What to do
The response should be the data again, identical in every line.

Supplied material
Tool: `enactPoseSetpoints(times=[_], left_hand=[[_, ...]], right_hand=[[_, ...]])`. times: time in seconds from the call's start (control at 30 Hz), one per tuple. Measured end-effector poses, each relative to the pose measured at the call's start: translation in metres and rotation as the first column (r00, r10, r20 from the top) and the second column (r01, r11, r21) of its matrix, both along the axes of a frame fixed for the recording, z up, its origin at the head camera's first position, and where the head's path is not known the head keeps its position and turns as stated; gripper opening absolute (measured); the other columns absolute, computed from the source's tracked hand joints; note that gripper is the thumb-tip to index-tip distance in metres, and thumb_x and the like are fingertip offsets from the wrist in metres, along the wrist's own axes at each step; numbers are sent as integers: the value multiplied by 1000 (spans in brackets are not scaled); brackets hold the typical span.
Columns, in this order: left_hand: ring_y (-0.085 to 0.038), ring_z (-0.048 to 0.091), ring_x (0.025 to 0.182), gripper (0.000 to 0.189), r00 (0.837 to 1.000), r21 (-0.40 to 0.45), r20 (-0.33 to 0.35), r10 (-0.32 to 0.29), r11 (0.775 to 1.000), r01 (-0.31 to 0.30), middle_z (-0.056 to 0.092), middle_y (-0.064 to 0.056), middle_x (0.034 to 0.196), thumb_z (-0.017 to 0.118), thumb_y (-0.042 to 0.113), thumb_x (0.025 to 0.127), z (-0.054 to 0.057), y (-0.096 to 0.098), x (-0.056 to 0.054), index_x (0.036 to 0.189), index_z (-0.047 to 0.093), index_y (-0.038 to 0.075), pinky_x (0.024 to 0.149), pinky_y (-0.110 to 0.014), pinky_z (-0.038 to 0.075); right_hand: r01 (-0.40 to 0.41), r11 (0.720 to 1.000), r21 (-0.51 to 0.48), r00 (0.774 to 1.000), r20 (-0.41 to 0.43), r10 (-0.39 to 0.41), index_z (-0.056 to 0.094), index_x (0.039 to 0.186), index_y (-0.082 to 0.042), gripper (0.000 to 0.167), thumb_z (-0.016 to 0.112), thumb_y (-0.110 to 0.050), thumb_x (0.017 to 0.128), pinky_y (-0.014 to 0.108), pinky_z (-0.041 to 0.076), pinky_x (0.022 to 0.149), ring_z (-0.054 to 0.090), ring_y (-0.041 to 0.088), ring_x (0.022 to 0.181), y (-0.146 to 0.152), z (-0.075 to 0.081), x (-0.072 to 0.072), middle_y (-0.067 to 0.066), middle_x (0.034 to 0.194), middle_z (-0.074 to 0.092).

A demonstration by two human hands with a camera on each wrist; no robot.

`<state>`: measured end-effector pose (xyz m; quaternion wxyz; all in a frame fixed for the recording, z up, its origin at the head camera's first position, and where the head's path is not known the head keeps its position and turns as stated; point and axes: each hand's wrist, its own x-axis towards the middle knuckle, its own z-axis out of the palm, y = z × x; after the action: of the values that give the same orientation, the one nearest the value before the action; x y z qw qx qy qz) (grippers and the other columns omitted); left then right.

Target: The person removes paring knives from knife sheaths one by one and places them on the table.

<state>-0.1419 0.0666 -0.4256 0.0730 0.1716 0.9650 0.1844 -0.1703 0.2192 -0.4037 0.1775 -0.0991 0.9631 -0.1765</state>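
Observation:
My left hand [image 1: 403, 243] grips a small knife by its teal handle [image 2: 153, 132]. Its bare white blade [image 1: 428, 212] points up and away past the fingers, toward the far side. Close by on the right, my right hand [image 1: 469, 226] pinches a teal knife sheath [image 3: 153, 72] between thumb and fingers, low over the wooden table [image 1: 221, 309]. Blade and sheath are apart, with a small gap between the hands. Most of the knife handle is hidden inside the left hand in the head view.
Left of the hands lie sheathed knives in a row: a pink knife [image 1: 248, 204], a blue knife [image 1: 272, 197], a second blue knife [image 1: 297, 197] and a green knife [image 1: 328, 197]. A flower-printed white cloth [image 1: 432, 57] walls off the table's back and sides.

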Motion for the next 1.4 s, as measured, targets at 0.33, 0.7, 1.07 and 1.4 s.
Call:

Problem solution
Tool: `enactPoseSetpoints(times=[_], left_hand=[[_, ...]], right_hand=[[_, ...]])`. times: time in seconds from the call's start (control at 30 Hz), one per tuple. Measured end-effector poses, each relative to the pose measured at the call's start: translation in metres and rotation as the first column (r00, r10, r20 from the top) and the second column (r01, r11, r21) of its matrix, both along the axes of a frame fixed for the recording, z up, its origin at the head camera's first position, and where the head's path is not known the head keeps its position and turns as stated; gripper opening absolute (measured); the other columns absolute, computed from the source's tracked hand joints; note that gripper is the thumb-tip to index-tip distance in metres, and thumb_x and the like are fingertip offsets from the wrist in metres, along the wrist's own axes at each step; numbers are sent as integers: the value multiplied by 1000 (spans in brackets are not scaled); brackets hold the typical span.
Columns, in this order: left_hand: ring_y (-0.085 to 0.038), ring_z (-0.048 to 0.091), ring_x (0.025 to 0.182), gripper (0.000 to 0.189), r00 (0.837 to 1.000), r21 (-0.40 to 0.45), r20 (-0.33 to 0.35), r10 (-0.32 to 0.29), r11 (0.775 to 1.000), r01 (-0.31 to 0.30), middle_z (-0.056 to 0.092), middle_y (-0.064 to 0.056), middle_x (0.034 to 0.196), thumb_z (-0.017 to 0.118), thumb_y (-0.042 to 0.113), thumb_x (0.025 to 0.127), z (-0.054 to 0.057), y (-0.096 to 0.098), x (-0.056 to 0.054), index_x (0.036 to 0.189), index_z (-0.047 to 0.093), index_y (-0.038 to 0.075), pinky_x (0.024 to 0.149), pinky_y (-0.110 to 0.014), pinky_z (-0.038 to 0.075); right_hand: r01 (-0.40 to 0.41), r11 (0.720 to 1.000), r21 (-0.51 to 0.48), r00 (0.774 to 1.000), r20 (-0.41 to 0.43), r10 (-0.39 to 0.41), index_z (-0.056 to 0.094), index_x (0.039 to 0.186), index_y (-0.082 to 0.042), gripper (0.000 to 0.167), thumb_z (-0.016 to 0.112), thumb_y (-0.110 to 0.050), thumb_x (0.017 to 0.128), pinky_y (-0.014 to 0.108), pinky_z (-0.041 to 0.076), pinky_x (0.022 to 0.149), ring_z (-0.054 to 0.090), ring_y (-0.041 to 0.088), ring_x (0.022 to 0.181), y (-0.146 to 0.152), z (-0.075 to 0.081), x (-0.072 to 0.072), middle_y (-0.067 to 0.066), middle_x (0.034 to 0.194), middle_z (-0.074 to 0.092).

A demonstration by two human hands with a camera on each wrist; no robot.

`<state>`: measured end-effector pose (xyz m; quaternion wxyz; all in a frame fixed for the recording, z up, its origin at the head camera's first position, and where the head's path is not known the head keeps its position and turns as stated; point and axes: each hand's wrist, its own x-axis towards the middle knuckle, its own z-axis out of the palm, y = z × x; after the action: of the values that give the same orientation, the one nearest the value before the action; x y z qw qx qy qz) (grippers and the other columns omitted); left then right.

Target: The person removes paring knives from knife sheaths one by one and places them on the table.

<state>-0.1419 0.0666 -0.4256 0.0730 0.1716 0.9650 0.1844 -0.1703 0.2192 -0.4037 0.1775 -0.0991 0.9631 -0.1765</state>
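Observation:
My left hand [image 1: 403, 243] grips a small knife by its teal handle [image 2: 153, 132]. Its bare white blade [image 1: 428, 212] points up and away past the fingers, toward the far side. Close by on the right, my right hand [image 1: 469, 226] pinches a teal knife sheath [image 3: 153, 72] between thumb and fingers, low over the wooden table [image 1: 221, 309]. Blade and sheath are apart, with a small gap between the hands. Most of the knife handle is hidden inside the left hand in the head view.
Left of the hands lie sheathed knives in a row: a pink knife [image 1: 248, 204], a blue knife [image 1: 272, 197], a second blue knife [image 1: 297, 197] and a green knife [image 1: 328, 197]. A flower-printed white cloth [image 1: 432, 57] walls off the table's back and sides.
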
Motion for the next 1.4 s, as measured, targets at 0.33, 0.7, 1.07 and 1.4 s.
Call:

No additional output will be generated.